My brother and his wife and kids live in Lake Charles, Louisiana, which is a few hours west of New Orleans and quite close to the Gulf of Mexico. When Hurricane Katrina and then Hurricane Rita came through, it was a pretty scary time -- especially with Rita, since the eye of the that storm passed almost directly over Lake Charles. Although they lost every tree in their yard and sustained damage to the house, the good news is that no one was hurt or lost, and most of their belongings were undamaged. But I remember sitting in Portland glued to the news during both events, and being especially stunned at what took place in New Orleans following Katrina. In the United States? In our lifetime? It just seemed unthinkable.
Last week Zeitoun, the new book by Dave Eggers, arrived in the store. It tells the Katrina story and its unbelievable aftermath through the eyes of one family, the Zeitouns. Here's the book description below:
"When Hurricane Katrina struck New Orleans, Abdulrahman Zeitoun, a prosperous 47-year-old Syrian-American and father of four, chose to stay through the storm to protect his house and contracting business. In the days after the storm, he traveled the flooded streets in a secondhand canoe, passing on supplies and helping those he could. A week later, on September 6, 2005, Zeitoun abruptly disappeared. Eggers's riveting nonfiction book, three years in the making, explores Zeitoun's roots in Syria, his marriage to Kathy an American who converted to Islam and their children, and the surreal atmosphere (in New Orleans and the United States generally) in which what happened to Abdulrahman Zeitoun was possible. Like What Is the What, Zeitoun was written in close collaboration with its subjects and involved vast research - in this case, in the United States, Spain, and Syria."
Tulane History Professor Douglas Brinkley (and author of The Great Deluge, also about Katrina) says of this book, "Zeitoun is a poignant, haunting, etheral story about New Orleans in peril. Eggers has bottled up the feeling of post-Katrina despair better than anyone else. This is a simple, beautiful book with a lingering radiance."
I gobbled this book up. Experiencing Katrina through the eyes of an individual family really makes it all seem more real than the images I had watched on the TV news. Now I'm hungry for more. Reading Zeitoun reminded me that I have another book that I bought shortly after Katrina: 1 Dead in Attic: After Katrina, by Chris Rose, a New Orleans Times-Picayune columnist, which recounts the first four harrowing months of life in New Orleans after Katrina. It is described as a roller coaster ride of observations, commentary, emotions, tragedy, and even humor. So that's where I'm going next.
I'm particularly excited about two more books about Katrina coming out soon. A.D.: New Orleans After the Deluge, by Josh Neufeld, is a graphic novel that portrays both the undeniable horrors and the humanitarianism triggered by Hurricane Katrina by following six New Orleanians from the hours before Katrina strikes to its aftermath.
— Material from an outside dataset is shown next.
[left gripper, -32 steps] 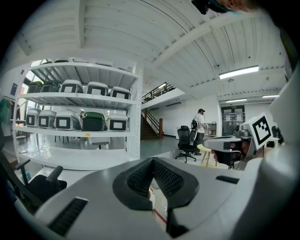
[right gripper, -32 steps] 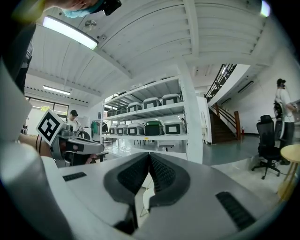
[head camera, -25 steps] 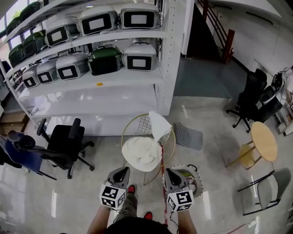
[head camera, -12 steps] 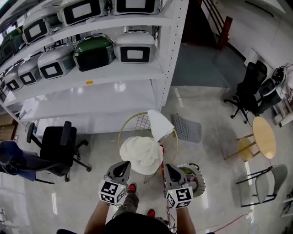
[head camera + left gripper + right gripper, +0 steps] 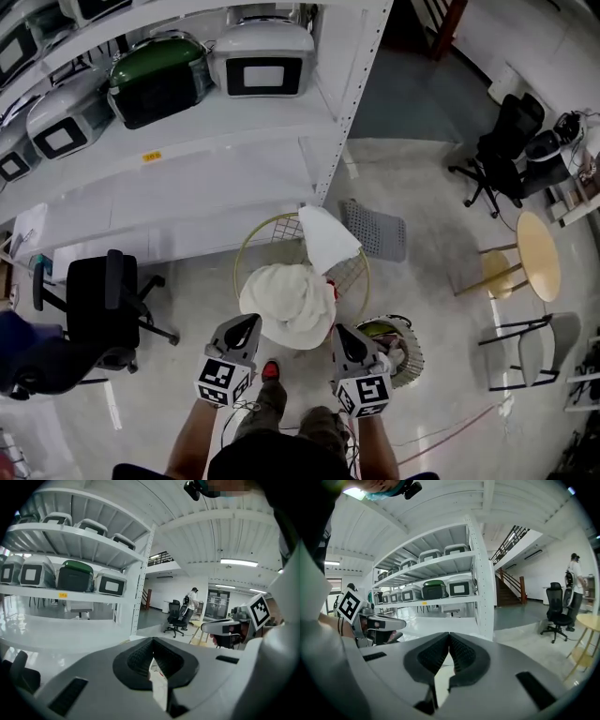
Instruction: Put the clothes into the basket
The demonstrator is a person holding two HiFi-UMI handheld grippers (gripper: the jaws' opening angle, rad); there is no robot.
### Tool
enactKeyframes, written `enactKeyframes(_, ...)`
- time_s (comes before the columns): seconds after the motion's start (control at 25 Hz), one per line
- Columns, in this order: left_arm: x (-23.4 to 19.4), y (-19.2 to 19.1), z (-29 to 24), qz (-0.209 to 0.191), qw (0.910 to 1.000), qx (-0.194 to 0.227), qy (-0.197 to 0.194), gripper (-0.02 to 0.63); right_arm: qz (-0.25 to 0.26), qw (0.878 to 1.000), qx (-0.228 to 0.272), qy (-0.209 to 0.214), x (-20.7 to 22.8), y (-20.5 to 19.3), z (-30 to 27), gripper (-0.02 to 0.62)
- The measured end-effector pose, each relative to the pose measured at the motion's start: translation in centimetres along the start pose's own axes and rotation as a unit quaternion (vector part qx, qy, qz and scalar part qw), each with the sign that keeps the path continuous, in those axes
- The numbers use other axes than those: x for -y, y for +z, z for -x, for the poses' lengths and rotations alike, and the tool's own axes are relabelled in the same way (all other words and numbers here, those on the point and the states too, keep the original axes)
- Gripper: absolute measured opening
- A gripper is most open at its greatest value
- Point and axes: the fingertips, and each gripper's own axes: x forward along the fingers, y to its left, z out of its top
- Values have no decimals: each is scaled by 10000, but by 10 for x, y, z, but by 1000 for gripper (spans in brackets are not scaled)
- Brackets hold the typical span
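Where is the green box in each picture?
Head view: the green box sits top left, on the shelf beside a white box.
Left gripper view: the green box is left of middle, on the shelf.
Right gripper view: the green box is near the middle.
Shared landmark: the white shelf post stands to its right in all three.

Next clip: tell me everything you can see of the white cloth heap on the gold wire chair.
The white cloth heap is cream, soft-looking fabric bunched into a rounded, wrinkled mound. It lies on the seat of the gold wire chair, covers most of the seat and spills over its near edge. A flatter white cloth draped over the chair's far side meets it there. The left gripper and right gripper appear not to touch it.
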Motion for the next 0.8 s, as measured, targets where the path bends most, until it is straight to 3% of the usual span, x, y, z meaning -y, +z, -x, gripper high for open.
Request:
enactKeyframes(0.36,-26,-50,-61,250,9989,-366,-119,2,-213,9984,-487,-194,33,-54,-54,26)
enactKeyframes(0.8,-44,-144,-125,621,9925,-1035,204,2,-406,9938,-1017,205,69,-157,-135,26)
That book will be published in hardcover on August 18th. The second book, which is out now, is coming out in paperback September 1: City of Refuge, by Tom Piazza, is a novel that tells the Katrina story through the eyes of two New Orleans families, one black and one white.
But until those two are published, I highly recommend reading Zeitoun, by Dave Eggers, who has also written What is the What, a fictionalized telling of the story of the Lost Boys of Sudan, and the memoir A Heartbreaking Work of Staggering Genius and is the founder and editor of McSweeney's, an independent publishing house based in San Francisco.